------ Data extract

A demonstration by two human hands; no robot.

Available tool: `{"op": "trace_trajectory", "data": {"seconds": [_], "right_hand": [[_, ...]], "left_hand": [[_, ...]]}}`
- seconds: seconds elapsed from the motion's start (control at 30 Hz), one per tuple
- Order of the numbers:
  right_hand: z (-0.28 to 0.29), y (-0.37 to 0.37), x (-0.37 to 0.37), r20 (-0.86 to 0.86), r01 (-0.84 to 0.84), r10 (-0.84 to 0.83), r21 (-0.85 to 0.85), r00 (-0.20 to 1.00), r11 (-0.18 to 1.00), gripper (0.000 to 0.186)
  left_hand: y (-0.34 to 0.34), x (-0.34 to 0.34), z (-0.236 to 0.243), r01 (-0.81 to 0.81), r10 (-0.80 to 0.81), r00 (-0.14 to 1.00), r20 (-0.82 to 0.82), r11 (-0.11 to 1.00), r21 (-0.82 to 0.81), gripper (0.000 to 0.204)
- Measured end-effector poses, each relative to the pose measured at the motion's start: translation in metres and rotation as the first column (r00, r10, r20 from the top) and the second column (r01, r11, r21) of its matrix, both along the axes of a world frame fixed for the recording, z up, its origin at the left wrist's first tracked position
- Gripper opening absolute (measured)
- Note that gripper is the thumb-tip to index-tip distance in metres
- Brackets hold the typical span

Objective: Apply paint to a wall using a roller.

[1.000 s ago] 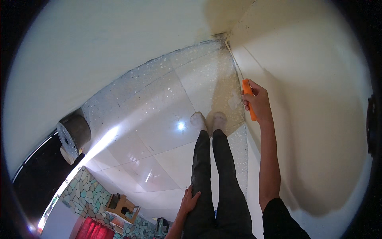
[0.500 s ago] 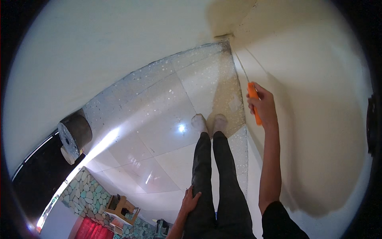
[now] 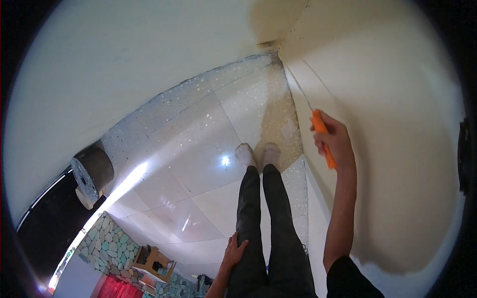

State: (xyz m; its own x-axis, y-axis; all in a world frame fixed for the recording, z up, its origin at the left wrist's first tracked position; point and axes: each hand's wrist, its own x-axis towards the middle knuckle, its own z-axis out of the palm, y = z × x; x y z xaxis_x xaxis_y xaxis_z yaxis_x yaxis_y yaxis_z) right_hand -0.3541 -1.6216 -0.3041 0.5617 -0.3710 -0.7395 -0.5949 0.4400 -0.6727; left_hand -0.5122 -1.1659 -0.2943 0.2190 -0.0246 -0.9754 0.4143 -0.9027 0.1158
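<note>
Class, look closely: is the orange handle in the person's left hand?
No, the right hand grips the orange handle, while the left hand rests on the dark trousers.

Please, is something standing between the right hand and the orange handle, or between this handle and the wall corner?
Nothing visible: the right hand grips the orange handle directly, and only its own thin rod extends toward the wall corner.

The right hand (image 3: 337,141) grips an orange handle (image 3: 319,122) while the left hand (image 3: 233,252) rests on dark trousers (image 3: 248,213).
</note>
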Motion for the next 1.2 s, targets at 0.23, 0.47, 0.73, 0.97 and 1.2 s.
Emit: {"op": "trace_trajectory", "data": {"seconds": [0.23, 0.47, 0.73, 0.97, 1.2], "right_hand": [[-0.103, -0.010, 0.021, 0.033, 0.004, -0.006, 0.058, 0.999, 0.998, 0.044], [-0.032, 0.009, -0.012, -0.003, -0.069, 0.069, -0.038, 0.998, 0.997, 0.051], [-0.115, -0.022, 0.003, 0.073, -0.100, 0.098, 0.026, 0.993, 0.995, 0.051], [-0.019, 0.017, -0.025, 0.026, -0.047, 0.048, -0.063, 0.998, 0.997, 0.043], [-0.095, -0.010, -0.003, 0.031, -0.079, 0.079, 0.000, 0.996, 0.997, 0.060]], "left_hand": [[-0.013, 0.000, -0.003, 0.004, -0.004, 1.000, 0.001, 0.999, -0.043, 0.070], [-0.005, -0.002, 0.001, -0.009, 0.009, 1.000, -0.002, 1.000, 0.020, 0.070], [-0.013, -0.013, -0.009, -0.013, 0.013, 1.000, -0.001, 0.999, -0.043, 0.071], [-0.010, -0.006, 0.002, -0.051, 0.051, 0.999, -0.008, 0.999, 0.017, 0.071], [-0.019, -0.013, -0.006, 0.001, -0.001, 1.000, 0.011, 0.999, -0.042, 0.070]]}}
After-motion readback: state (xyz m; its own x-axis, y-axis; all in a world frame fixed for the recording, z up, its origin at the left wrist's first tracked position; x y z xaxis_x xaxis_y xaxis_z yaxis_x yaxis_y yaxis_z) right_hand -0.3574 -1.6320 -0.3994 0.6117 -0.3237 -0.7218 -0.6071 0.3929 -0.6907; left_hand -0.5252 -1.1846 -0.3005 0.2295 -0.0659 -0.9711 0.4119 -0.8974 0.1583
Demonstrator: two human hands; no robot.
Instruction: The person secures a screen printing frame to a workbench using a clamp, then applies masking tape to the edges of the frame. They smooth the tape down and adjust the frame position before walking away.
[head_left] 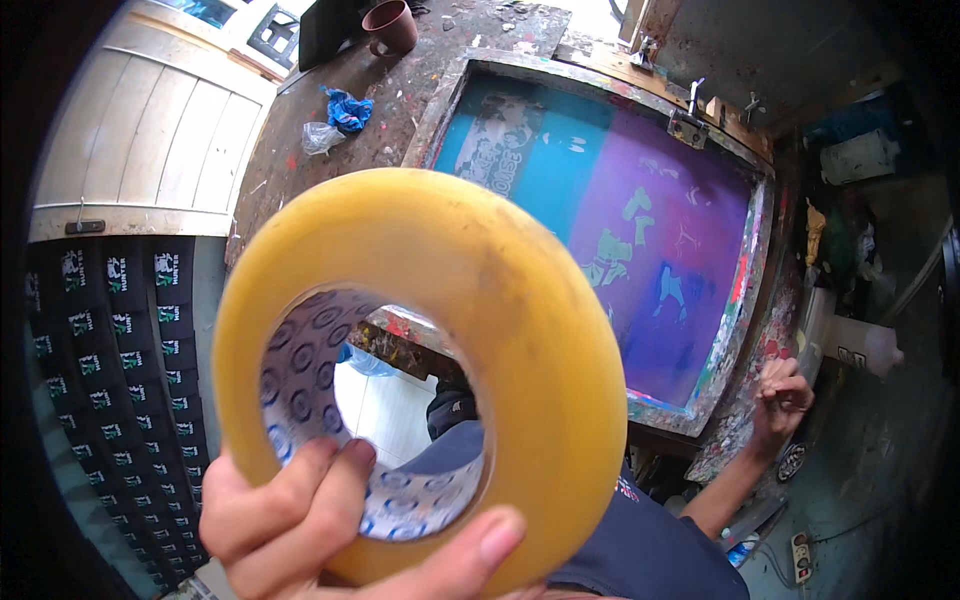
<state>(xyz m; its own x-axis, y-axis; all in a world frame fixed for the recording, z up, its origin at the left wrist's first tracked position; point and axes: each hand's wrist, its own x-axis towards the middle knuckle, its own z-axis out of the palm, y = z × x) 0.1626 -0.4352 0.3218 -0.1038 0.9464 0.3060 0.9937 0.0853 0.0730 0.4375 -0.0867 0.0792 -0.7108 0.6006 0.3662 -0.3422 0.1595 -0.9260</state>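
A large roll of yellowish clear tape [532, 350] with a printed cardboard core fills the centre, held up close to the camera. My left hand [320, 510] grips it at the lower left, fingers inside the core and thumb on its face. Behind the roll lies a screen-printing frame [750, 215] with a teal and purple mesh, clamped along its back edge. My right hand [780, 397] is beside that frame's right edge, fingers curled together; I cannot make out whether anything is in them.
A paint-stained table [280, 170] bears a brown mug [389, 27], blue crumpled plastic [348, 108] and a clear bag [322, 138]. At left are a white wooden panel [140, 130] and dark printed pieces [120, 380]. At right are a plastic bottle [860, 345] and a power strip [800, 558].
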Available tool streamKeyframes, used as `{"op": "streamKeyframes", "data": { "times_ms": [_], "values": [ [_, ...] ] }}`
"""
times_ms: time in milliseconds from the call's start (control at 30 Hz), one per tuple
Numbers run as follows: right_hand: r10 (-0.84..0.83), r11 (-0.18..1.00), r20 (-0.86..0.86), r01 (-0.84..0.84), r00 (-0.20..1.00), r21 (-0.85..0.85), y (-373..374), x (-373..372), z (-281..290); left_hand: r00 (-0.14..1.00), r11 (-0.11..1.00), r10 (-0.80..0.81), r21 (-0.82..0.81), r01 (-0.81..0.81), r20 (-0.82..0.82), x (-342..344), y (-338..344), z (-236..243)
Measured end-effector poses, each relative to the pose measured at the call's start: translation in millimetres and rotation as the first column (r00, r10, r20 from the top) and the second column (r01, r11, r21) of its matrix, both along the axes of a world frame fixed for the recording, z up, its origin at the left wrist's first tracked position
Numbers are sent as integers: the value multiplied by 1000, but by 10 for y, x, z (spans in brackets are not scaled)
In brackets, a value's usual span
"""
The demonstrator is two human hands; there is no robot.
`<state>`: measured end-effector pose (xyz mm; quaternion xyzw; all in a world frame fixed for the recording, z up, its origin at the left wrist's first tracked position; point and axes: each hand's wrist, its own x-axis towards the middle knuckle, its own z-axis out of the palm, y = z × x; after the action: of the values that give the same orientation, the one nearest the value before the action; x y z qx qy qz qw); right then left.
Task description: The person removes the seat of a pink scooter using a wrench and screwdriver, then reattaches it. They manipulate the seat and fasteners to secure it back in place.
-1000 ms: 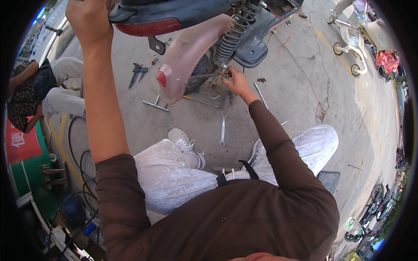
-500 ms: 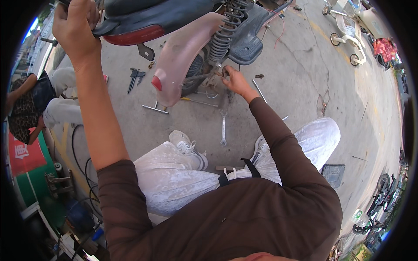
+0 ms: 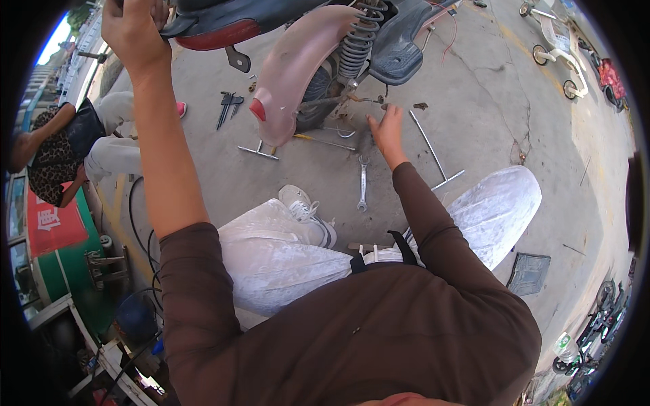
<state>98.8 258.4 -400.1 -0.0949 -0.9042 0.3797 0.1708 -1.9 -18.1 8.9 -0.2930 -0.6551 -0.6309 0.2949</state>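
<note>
A motor scooter stands at the top with its dark tail bodywork [image 3: 223,24], pink rear fender [image 3: 288,71] and coil spring shock [image 3: 356,51]. My left hand [image 3: 137,34] is closed round the scooter's rear grab rail, partly cut off by the frame's top. Just right of the wheel axle [image 3: 349,99], my right hand [image 3: 387,134] is raised off the ground, thumb and fingers apart. A dark spot shows by its fingertips; I cannot tell what it is. Below the axle lies a double-ended wrench [image 3: 363,184]. A screwdriver [image 3: 321,142] rests near the wheel.
T-handle wrenches lie on both sides, one by the fender [image 3: 258,150], another right of my right hand [image 3: 433,154]. A hex key set [image 3: 227,109] lies left. A person [image 3: 57,145] sits at left beside black cables [image 3: 135,216]. A white kick scooter [image 3: 558,51] stands at right.
My right hand has drawn back from the axle, down and to the right. The view has shifted, so the right T-handle wrench shows whole. My left hand keeps its grip.
</note>
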Motion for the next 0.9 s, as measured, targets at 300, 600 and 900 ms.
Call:
{"op": "streamKeyframes", "data": {
  "times_ms": [300, 600, 900],
  "values": [
    [518, 794, 680, -587, 519, -156, -146, 859, -884, 952, 952, 305, -26, -305, -4, -63, 111, -103],
    [482, 697, 783, -713, 394, -71, 2, 1238, -1277, 896, 891, 415, -266, -367, 157, 49, 103, 16],
    [626, 707, 575, -694, 527, -133, -270, 1057, -871, 667, 512, 743, -686, -517, 52, -99, -229, -107]
  ]
}}
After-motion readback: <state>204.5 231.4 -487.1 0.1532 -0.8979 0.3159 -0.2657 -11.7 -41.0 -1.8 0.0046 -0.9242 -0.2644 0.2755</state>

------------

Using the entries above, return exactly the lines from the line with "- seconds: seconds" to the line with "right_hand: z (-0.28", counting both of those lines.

- seconds: seconds elapsed from the motion's start (control at 30 Hz), one per tuple
- Order of the numbers:
  right_hand: z (-0.28 to 0.29), y (-0.37 to 0.37), x (-0.37 to 0.37), r20 (-0.86 to 0.86), r01 (-0.84 to 0.84), r10 (-0.84 to 0.83), r21 (-0.85 to 0.85), r00 (-0.20 to 1.00), r11 (-0.18 to 1.00), gripper (0.000 to 0.186)

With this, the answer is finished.